I’d like to suggest that the “imaginary hardware” metaphor is actually highly similar to contemporary software development best practice. Although different writers/methodologies use varying terminology, one can view object-oriented programming from the perspective that each object is an “imaginary computer” with a specific set of responsibilities. A component at one level can be understood by how it utilizes the components “below” it, based on the FACT that each of them discharges its responsibilities (rather than on the MEANS by which they do so).
The extent to which these objects clearly separate the FACT/what from the MEANS/how (AKA interface from implementation, in some OOP approaches) is the extent to which we can replace a flawed component with a correct one, or replace a working component with another that is optimized differently (speed-vs-memory tradeoffs, etc.)
The extent to which these imaginary machines offer more general services, rather than special-cased ones, is the extent to which they are likely to be reusable in solving future problems.

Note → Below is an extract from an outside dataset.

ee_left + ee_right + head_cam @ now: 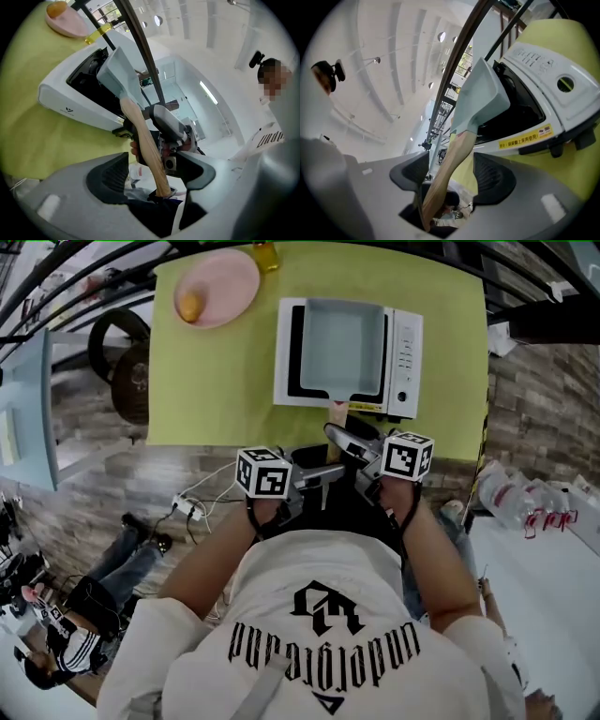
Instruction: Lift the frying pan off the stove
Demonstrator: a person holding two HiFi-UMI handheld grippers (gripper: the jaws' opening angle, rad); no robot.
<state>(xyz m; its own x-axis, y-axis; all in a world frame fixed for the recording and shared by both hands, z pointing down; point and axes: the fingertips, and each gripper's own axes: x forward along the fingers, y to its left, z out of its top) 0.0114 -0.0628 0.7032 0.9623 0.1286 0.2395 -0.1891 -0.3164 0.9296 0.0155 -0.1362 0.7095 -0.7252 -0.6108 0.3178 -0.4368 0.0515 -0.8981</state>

Boris, I must respond to two points, complex addition and black-box testing.
First, a single test cannot possibly suffice to demonstrate the correctness of a method intended to add complex numbers. For example (with apologies for the formatting; apparently WordPress kills leading whitespace):
public class Complex {
public final int real;
public final int imag;
public Complex (int r, int i) {
real = r;
imag = i;
}
public Complex add(Complex c) {
return new Complex(this.real + c.real, 0);
}
}
This implementation is broken, yet it can survive an enormous number of tests (those which use only pure-real values, as well as those which add complex conjugates). A subtler form of breakage is illustrated by:
public Complex add(Complex c) {
short r = (short)(this.real + c.real);
short i = (short)(this.imag + c.imag);
return new Complex(r, i);
}
which works nicely for small enough values, but breaks as soon as sufficiently-large values are introduced.
I think we’d both agree that the flaws above are obvious as soon as one looks at the code (assuming one knows Java, of course ;-). I hope we’d also agree that if one takes a black-box, try-and-see-what-happens approach, it could take a while to find that a problem exists, and even more time to describe the circumstances in which the problem manifests itself.
It is important to remember that Dijkstra was writing in a time where (as one of my collegues put it) “code your brains out and then debug it until it works” was all too common an approach. I believe that reading a representative sample of his work (not just the one or two highly-publicized and controversial pieces) supports the view that Dijkstra was focusing almost entirely on the problems of correct DESIGN. I don’t believe he was oblivious to the rest of the software development process, but I believe that he was working to make demonstrably-correct design the foundation of the rest of the process.
As to black boxes, Dijkstra didn’t advocate of formal mathematical examination of completed designs. Instead, he argued forcefully (perhaps even stridently) in favor of letting the requirements of the proof drive the design decisions. From where I sit, there’s a strong connection to the contemporary practice of test-driven development. While I am aware that there are still significant differences between formal proofs and operational tests, I see a common theme of “let the obligation to verify the end product guide the way it is designed and built”.
Although some of the challenges of computing in the 60s and 70s are not at the top of our list of concerns in 2006, I freely admit that I am inspired and motivated every time I go back and re-consider the visions many of the computing pioneers articulated. In some aspects we’ve come a long way since those days, but in some others we have learned very little.